Italy will build two reception centers in Albania, which will accommodate a maximum of 3,000 immigrants. This marks the first time that a non-EU country has agreed to accept migrants on behalf of a member country.
In 2016, the EU reached an agreement with Turkey to prevent illegal immigrants from traveling to the bloc’s countries.
“Immigrants will be treated according to Italian and European standards,” Foreign Minister Antonio Tajani said in a session of the lower house of parliament that addressed the issue.

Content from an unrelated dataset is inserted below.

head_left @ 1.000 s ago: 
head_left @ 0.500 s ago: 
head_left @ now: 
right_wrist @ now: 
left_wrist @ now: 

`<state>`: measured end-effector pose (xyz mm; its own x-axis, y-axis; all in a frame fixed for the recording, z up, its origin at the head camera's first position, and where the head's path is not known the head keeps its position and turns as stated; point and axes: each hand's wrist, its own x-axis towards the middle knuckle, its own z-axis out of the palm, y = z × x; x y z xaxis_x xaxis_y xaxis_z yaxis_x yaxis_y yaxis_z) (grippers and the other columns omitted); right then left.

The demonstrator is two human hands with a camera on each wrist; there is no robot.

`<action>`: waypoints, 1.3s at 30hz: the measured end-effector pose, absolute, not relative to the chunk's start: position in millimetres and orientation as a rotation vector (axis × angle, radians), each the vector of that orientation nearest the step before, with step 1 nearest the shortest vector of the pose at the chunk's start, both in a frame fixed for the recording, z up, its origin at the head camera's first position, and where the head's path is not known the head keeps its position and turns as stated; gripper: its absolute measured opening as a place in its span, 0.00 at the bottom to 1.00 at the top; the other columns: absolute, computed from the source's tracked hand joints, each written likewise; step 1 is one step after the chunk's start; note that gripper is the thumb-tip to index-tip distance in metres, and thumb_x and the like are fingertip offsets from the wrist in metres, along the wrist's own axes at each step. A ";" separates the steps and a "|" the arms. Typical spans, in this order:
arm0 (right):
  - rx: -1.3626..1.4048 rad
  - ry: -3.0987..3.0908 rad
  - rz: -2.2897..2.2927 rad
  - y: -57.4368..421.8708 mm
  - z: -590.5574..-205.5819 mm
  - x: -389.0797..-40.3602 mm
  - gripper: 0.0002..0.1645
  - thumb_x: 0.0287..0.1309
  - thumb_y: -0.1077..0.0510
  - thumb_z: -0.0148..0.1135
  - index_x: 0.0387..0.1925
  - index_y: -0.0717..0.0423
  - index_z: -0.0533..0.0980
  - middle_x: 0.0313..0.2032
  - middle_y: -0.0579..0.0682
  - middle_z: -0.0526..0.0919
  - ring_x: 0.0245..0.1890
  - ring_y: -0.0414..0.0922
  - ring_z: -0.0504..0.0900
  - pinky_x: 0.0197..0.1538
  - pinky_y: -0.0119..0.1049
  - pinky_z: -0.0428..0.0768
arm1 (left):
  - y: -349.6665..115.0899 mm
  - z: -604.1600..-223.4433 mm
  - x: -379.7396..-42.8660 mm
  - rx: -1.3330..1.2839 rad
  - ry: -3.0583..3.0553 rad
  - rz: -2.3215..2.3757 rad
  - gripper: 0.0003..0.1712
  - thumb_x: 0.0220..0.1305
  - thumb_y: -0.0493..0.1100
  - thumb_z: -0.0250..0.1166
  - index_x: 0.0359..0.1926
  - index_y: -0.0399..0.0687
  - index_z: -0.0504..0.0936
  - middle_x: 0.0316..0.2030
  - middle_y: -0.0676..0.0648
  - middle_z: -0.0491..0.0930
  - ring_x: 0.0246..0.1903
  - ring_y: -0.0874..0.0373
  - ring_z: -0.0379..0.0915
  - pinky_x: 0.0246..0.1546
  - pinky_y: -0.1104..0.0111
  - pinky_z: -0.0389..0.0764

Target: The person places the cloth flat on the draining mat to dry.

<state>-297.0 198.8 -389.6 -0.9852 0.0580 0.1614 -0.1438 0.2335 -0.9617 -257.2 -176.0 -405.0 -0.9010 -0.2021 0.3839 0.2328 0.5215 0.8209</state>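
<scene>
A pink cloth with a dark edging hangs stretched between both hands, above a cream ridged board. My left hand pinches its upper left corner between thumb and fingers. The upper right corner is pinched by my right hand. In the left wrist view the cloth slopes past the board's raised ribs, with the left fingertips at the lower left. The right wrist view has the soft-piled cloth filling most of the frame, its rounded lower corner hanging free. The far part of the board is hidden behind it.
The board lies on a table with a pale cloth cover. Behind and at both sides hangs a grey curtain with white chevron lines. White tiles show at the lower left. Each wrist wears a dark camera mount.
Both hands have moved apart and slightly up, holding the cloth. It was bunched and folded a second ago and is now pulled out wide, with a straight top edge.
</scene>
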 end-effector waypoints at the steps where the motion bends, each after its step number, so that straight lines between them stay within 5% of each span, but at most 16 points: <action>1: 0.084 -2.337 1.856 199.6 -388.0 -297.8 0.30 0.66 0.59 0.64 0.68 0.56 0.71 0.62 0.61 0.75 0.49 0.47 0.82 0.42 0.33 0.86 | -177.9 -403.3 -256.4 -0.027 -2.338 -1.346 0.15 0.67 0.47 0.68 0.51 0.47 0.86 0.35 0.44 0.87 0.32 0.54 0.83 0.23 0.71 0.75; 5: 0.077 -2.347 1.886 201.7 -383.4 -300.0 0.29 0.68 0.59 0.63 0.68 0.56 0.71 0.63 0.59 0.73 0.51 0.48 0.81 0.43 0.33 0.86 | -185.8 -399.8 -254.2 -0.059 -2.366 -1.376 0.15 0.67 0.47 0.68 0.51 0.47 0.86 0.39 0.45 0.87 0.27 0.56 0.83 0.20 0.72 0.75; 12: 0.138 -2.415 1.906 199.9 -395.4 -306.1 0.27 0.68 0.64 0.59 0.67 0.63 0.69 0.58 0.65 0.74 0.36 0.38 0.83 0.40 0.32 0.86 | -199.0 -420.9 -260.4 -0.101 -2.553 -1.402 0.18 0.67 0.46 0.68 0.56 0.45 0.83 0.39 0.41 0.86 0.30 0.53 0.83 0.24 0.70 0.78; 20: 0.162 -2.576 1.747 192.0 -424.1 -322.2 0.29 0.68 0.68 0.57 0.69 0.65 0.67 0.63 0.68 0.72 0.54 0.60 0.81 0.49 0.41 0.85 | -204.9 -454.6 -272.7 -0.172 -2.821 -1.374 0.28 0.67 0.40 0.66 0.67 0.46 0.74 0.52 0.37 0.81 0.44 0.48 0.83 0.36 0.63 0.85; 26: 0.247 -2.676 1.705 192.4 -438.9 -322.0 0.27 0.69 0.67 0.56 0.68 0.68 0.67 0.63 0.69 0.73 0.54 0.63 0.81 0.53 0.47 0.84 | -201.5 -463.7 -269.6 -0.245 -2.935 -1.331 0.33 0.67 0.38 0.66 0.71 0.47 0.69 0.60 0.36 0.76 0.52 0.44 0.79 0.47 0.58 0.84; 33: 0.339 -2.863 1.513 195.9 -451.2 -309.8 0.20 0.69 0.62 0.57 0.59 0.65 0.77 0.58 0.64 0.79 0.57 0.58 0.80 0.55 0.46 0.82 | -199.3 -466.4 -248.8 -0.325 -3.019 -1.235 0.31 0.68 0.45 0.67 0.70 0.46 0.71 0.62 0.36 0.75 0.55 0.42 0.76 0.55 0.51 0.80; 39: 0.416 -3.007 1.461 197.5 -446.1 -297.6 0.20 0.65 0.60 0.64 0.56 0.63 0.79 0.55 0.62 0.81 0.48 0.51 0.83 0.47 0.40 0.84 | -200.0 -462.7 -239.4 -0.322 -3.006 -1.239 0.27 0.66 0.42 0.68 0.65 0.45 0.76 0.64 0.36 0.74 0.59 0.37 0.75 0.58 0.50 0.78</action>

The deal has drawn criticism from Italy’s left-wing opposition and human rights groups. Likewise, experts on security issues and activists on migration issues in Albania have expressed skepticism and uncertainty about the practical implementation of the agreement between Italy and Albania to keep thousands of migrants in Albanian territory.
“(Italy’s) agreement is not comparable to the agreement between Britain and Rwanda,” said Mr. Tajani, referring to the British pact that was rejected by the Supreme Court of this country, which considered it illegal.
Mr. Tajani told the legislators that only immigrants who were caught in international waters and who did not have the right to stay in Italy would go to Albania. He added that no children or pregnant women will be accommodated there. Similarly, Mr. Tajani said that those who are in the repatriation process could be held for up to 18 months.
According to the Reuters agency, the agreement states that the camps will operate under Italian jurisdiction and should open in the spring of 2024.
Minister Tajani told lawmakers that Italy would bear all costs, including those related to the construction and control of these centers and would pay 16.5 million euros, or 18.00 million dollars, in initial costs.
The opposition legislators have asked Mrs. Meloni to seek approval from the parliament of the agreement negotiated with her Albanian counterpart Edi Rama. But government officials have previously said that Italian law does not have any strict provisions on the matter.
However, Mr Tajani, the successor to former Prime Minister Silvio Berlusconi at the head of the Forza Italia coalition party, said the administration would present a bill to formally ratify the pact with Albania.
“We hope it will be approved based on a time frame that is consistent with the urgency of managing the growing flows of immigrants,” he said.
This year so far, about 150 thousand immigrants have arrived on Italian shores, a higher figure compared to about 94 thousand that were recorded in the same period of 2022.